Off-topic discussion. Wanna talk about corsets, duct tape, or physics? This is the place. Detailed discussion of any current-season TV must be whitefonted.
I think of Ron Howards brother as a horrible pig of a man in Far and Away, calling Nicole Kidman's character a "luscious strawberry tart".
I think it was "horrible pig" that set me up to read the description as "luscious strawberry fart."
Okay, off for pizza.
That whole smells like strawberries thing squicks the hell out of me, and always has.
Is it the rolling around naked in a bathtub full of fresh strawberries to get the scent?
Is it the rolling around naked in a bathtub full of fresh strawberries to get the scent?
I was thinking more the strawberry jam enemas....
I was thinking more the strawberry jam enemas....
Sounds like it would be sticky dilenemma.
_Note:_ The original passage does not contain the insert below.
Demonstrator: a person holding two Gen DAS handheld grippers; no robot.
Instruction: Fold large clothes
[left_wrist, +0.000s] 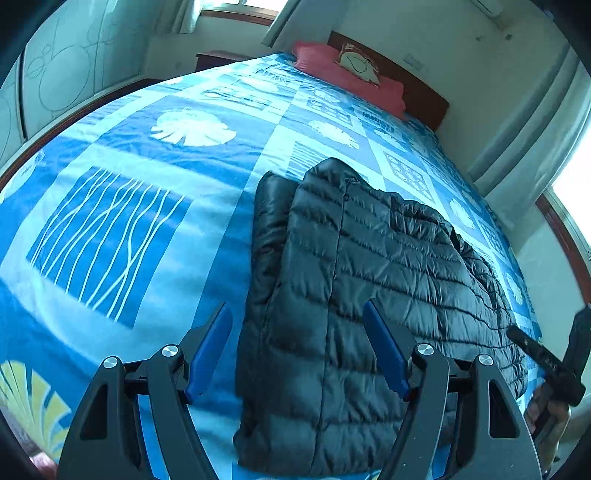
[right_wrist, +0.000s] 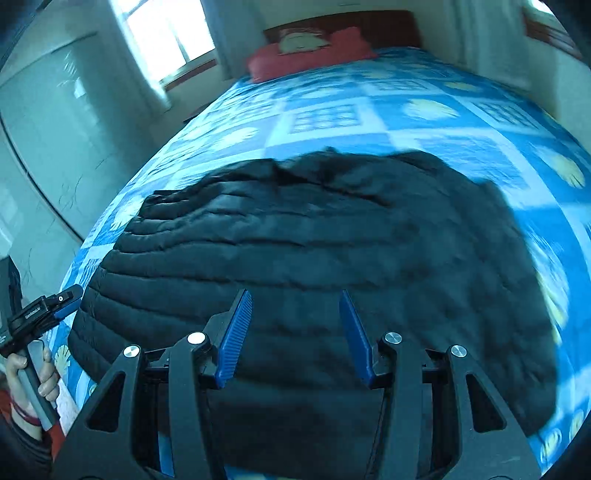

Oh, boy. Yeast infectionorama.
I can't imagine a *good* strawberry scent. It just doesn't translate to scents.
the only good strawberry scent is from real berries - so unless you are wearing strawberries as earrings, it just doesn't work.
clicks two ball bearings together in one hand "I want know what happened to the strawberries."
You know, when I was a child, we we fairly poor. We also lived next store to people who ran a fruit and vegetable stand.
The owners used to let me pick strawberries for our family (for free) from the fields that were at the end of their usefulness and not worth their time to pick. I used to spend long days wading through rotten fermeted strawberries to find the ones that were still good enough to eat, and I used to get about one or 2 flats a day (we frose them for use throughout the year).
But the stench of rotten strawberries is disgusting, and to this day I cannot stand it.